Treize
LE DOSSIER DES SORCIERES MAYEAIR
Note du traducteur concernant les parties I à IV
Les quatre premières parties de ce dossier ont été écrites par Petyr Van Abel pour le Talamasca. Elles sont rédigées en latin, ou plutôt dans notre code latin, une forme de latin qu’utilisait le Talamasca du XIVe au XVIIIe siècle pour tenir ses épîtres et notes à l’abri des regards indiscrets.
Stefan Franck était alors le chef de notre ordre et la majeure partie du récit lui est adressée, dans un style simple, intime et parfois informel. Toutefois, Petyr Van Abel n’a jamais perdu de vue qu’il écrivait pour les archives et s’est toujours donné la peine de tout expliquer et clarifier à l’attention du lecteur non averti. On comprend donc pourquoi, par exemple, alors que son correspondant vit au bord d’un canal à Amsterdam, il fait la description dudit canal.
Si la vision que Petyr a du monde paraît étonnamment « existentielle » pour l’époque, il suffit de relire Shakespeare, qui avait écrit près de soixante-quinze ans plus tôt, pour constater que les penseurs de l’époque étaient athées, ironiques et existentiels. Il en va de même pour l’attitude de Petyr vis-à-vis de la sexualité. La grande répression du XIXe siècle nous fait oublier parfois que les deux siècles qui ont précédé étaient bien plus libéraux dans le domaine de la chair.

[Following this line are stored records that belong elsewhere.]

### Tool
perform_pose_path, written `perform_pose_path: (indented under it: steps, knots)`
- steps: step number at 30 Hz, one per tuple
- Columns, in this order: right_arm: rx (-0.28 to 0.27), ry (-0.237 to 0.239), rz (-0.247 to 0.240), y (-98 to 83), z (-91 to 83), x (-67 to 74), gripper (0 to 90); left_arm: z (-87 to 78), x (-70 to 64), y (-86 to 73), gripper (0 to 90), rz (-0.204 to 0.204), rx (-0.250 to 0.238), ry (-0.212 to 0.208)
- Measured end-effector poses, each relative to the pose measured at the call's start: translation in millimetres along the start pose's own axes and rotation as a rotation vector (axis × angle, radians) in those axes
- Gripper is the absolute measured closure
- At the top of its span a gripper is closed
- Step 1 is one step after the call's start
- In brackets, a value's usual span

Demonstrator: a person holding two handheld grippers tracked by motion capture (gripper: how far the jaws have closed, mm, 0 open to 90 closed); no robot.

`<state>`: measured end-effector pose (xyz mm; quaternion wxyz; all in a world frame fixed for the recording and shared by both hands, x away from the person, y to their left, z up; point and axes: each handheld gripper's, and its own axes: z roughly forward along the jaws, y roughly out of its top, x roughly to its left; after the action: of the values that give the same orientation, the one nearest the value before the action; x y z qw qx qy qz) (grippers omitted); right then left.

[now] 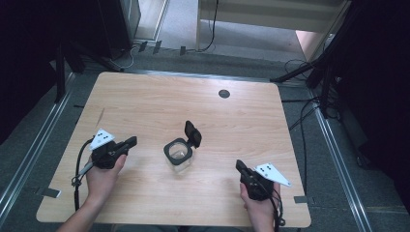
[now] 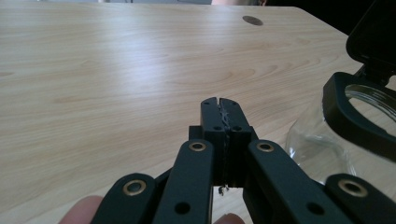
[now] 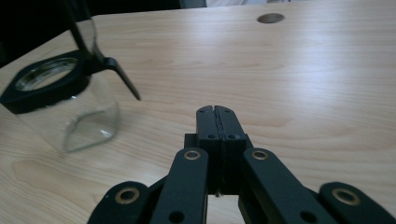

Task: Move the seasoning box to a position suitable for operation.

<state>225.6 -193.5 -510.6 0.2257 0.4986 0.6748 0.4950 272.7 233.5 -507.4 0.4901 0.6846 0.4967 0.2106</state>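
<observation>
A clear glass jar (image 1: 179, 157) with a black collar and a flipped-up black lid (image 1: 193, 133) stands at the middle of the wooden table (image 1: 145, 96). My left gripper (image 1: 131, 141) is to the jar's left, held in a hand, jaws pressed together with nothing between them. In the left gripper view its shut jaws (image 2: 219, 105) point past the jar (image 2: 345, 121) at the right edge. My right gripper (image 1: 239, 166) is to the jar's right near the front edge, also shut and empty. In the right gripper view the jar (image 3: 60, 102) stands at the left of the jaws (image 3: 215, 112).
A round cable hole (image 1: 224, 94) lies in the table's far side. Cables trail from both grippers off the front edge. Dark stands and cables surround the table on the floor (image 1: 309, 106).
</observation>
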Motion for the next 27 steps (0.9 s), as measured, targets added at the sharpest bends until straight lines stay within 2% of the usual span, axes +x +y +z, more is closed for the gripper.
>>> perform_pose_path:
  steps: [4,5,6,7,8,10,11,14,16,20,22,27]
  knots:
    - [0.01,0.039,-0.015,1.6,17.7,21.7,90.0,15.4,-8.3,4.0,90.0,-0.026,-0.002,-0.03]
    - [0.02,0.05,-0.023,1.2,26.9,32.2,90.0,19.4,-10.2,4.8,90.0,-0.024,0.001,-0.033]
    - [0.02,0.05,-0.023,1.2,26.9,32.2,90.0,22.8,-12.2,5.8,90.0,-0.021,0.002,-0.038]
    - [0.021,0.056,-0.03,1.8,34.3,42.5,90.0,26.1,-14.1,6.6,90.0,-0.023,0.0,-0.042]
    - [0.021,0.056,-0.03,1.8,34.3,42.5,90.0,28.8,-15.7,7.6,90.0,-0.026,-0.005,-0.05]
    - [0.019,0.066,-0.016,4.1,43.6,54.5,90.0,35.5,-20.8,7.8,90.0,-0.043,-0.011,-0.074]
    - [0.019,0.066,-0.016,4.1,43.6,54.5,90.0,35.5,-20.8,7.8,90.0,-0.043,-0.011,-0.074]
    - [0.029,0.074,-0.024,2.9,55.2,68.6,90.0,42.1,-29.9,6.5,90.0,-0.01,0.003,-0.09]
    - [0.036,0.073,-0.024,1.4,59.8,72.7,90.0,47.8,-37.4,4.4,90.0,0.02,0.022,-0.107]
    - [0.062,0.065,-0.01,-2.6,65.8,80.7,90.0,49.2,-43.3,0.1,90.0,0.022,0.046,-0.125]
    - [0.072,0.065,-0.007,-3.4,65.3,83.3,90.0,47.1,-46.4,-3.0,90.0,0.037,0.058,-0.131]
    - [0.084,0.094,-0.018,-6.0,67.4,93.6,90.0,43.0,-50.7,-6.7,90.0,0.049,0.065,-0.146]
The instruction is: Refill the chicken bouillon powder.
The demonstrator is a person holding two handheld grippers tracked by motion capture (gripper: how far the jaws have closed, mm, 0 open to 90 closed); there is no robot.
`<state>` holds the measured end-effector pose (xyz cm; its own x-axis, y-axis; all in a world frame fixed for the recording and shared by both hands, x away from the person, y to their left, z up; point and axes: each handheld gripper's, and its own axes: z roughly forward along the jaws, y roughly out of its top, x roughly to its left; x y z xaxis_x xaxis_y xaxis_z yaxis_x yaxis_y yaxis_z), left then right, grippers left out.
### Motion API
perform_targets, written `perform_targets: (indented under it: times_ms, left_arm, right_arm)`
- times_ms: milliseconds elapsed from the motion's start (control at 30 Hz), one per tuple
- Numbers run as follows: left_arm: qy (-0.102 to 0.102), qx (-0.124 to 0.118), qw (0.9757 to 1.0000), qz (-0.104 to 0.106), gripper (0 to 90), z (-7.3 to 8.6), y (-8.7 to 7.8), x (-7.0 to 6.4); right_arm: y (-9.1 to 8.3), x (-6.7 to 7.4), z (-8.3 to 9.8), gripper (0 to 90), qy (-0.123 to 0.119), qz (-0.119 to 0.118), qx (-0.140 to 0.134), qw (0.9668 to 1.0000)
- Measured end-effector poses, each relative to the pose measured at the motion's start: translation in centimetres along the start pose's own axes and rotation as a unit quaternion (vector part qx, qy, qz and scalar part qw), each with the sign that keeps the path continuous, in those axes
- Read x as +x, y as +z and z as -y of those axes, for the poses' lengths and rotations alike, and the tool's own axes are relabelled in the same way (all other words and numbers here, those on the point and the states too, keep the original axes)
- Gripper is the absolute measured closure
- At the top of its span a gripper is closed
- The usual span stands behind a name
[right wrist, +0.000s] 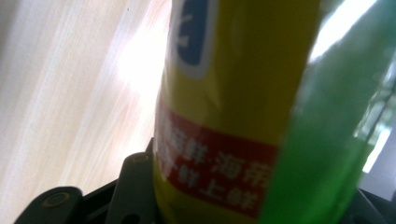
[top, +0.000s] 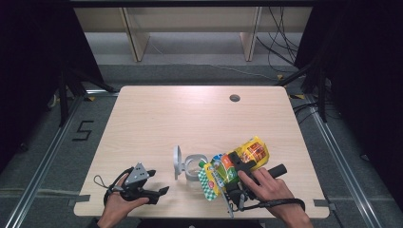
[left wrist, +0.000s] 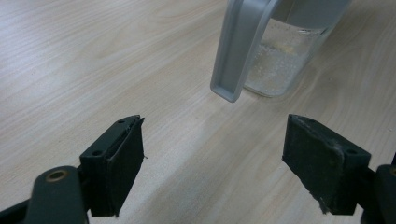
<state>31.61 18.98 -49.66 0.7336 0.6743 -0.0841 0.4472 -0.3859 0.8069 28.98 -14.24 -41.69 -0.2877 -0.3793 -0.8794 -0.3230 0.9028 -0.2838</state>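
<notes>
Your left hand [top: 121, 202] rests at the near edge of the table [top: 157, 118], at about 7 o'clock from its middle, with the left gripper [top: 142, 187] lying low and pointing toward 2 o'clock. In the left gripper view its jaws stand wide apart with bare wood between them, gripping nothing. Straight ahead of them, at 12 to 1 o'clock in that view, stands the clear jug [left wrist: 285, 56] with its grey handle [left wrist: 240, 46] turned toward you; pale grains lie in the bottom of it.

Your right hand [top: 268, 187] is at about 5 o'clock from the table's middle and holds the right gripper [top: 233, 171], whose jaws are closed partway on a snack bag [top: 233, 164], yellow and green with a red band of print. In the right gripper view the bag [right wrist: 243, 116] sits right against the lens between the jaws and hides the table beyond it. From above, the bag lies tilted, its green end toward 8 o'clock just beside the jug [top: 192, 166], its yellow end toward 2 o'clock; whether the two touch, you cannot tell.

Nothing lies between the left gripper and the jug. Farther off, the table is bare wood up to a round cable hole [top: 234, 98] at 1 o'clock near the far edge. Beyond the table stand pale shelf legs [top: 135, 35] and loose cables [top: 280, 42] on the floor.
</notes>
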Motion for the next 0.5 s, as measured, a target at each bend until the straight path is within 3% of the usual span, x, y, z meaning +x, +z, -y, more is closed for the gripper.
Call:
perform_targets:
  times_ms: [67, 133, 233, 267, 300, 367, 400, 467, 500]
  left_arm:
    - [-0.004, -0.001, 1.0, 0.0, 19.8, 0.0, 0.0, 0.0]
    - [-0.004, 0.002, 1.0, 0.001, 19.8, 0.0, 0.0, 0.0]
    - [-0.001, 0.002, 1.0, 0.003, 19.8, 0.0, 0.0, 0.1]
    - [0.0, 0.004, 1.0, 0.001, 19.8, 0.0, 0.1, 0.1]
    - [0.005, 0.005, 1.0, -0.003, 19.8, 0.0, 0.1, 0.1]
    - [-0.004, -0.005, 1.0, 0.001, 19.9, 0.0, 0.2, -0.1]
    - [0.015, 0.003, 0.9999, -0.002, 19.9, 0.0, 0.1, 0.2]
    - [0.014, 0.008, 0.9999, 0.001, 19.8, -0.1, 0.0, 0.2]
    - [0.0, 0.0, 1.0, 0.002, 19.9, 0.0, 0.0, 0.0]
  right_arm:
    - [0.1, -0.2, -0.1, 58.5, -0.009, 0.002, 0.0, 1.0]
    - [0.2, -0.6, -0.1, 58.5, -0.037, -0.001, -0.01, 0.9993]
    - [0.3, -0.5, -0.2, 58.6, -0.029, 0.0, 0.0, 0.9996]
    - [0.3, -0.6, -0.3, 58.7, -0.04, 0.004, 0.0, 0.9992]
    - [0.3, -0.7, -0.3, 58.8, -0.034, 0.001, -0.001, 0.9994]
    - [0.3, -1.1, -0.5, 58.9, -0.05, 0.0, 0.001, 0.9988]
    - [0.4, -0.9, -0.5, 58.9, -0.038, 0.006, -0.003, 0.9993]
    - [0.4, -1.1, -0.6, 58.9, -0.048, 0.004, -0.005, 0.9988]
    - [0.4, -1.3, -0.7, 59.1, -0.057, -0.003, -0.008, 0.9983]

Quant à la biographie de Petyr Van Abel, presque une légende, elle est racontée dans un dossier portant son nom et se composant de dix-sept volumes comprenant la traduction intégrale de tous ses écrits, de tous les cas qu’il a étudiés et dans l’ordre chronologique où ils ont été rédigés.
Nous possédons également deux portraits de lui peints à Amsterdam, dont l’un a été commandé à Franz Hais par Roemer Franz, notre directeur de l’époque : Petyr est un grand jeune homme blond au visage ovale, au nez proéminent, au front haut et aux grands yeux inquisiteurs. L’autre portrait, peint vingt ans plus tard par Thomas de Keyser, révèle une stature plus imposante et un visage plus plein, bien qu’étroit, une moustache et une barbe bien entretenues et de longs cheveux blonds bouclés sous un chapeau noir à large bord. Sur les deux toiles, Petyr apparaît comme un homme détendu et plutôt enjoué, à la façon des portraits peints à l’époque.
Petyr a fait partie du Talamasca de sa jeunesse à sa mort, à l’âge de quarante-trois ans, comme le montrera ce dernier rapport complet écrit au Talamasca.
De son propre aveu, il n’était pas très doué pour lire dans les pensées (procédé qu’il disait ne pas aimer et dont il se méfiait) mais il était capable, par la pensée, de déplacer de petits objets, d’arrêter les horloges et autres petits « tours ».
Orphelin errant dans les rues d’Amsterdam, il eut son premier contact avec le Talamasca à l’âge de huit ans. Ayant senti que la maison mère abritait des esprits « différents », comme il l’était lui-même, il se mit à rôder autour jusqu’à une nuit d’hiver où il s’endormit sur les marches du perron. Il serait probablement mort de froid si Roemer Franz ne l’avait trouvé et ramené à l’intérieur de la maison. On s’aperçut par la suite qu’il était instruit, écrivait le latin et le hollandais et comprenait le français.
Ses souvenirs de petite enfance restèrent toujours très vagues mais il entreprit des recherches sur ses parents. Il découvrit l’identité de son père, Jan Van Abel, le fameux chirurgien de Leiden, ainsi que des écrits volumineux de sa main contenant des illustrations anatomiques et médicales fort célèbres à l’époque.
Petyr aimait à dire que notre ordre était à la fois son père et sa mère. Il en fut le membre le plus dévoué.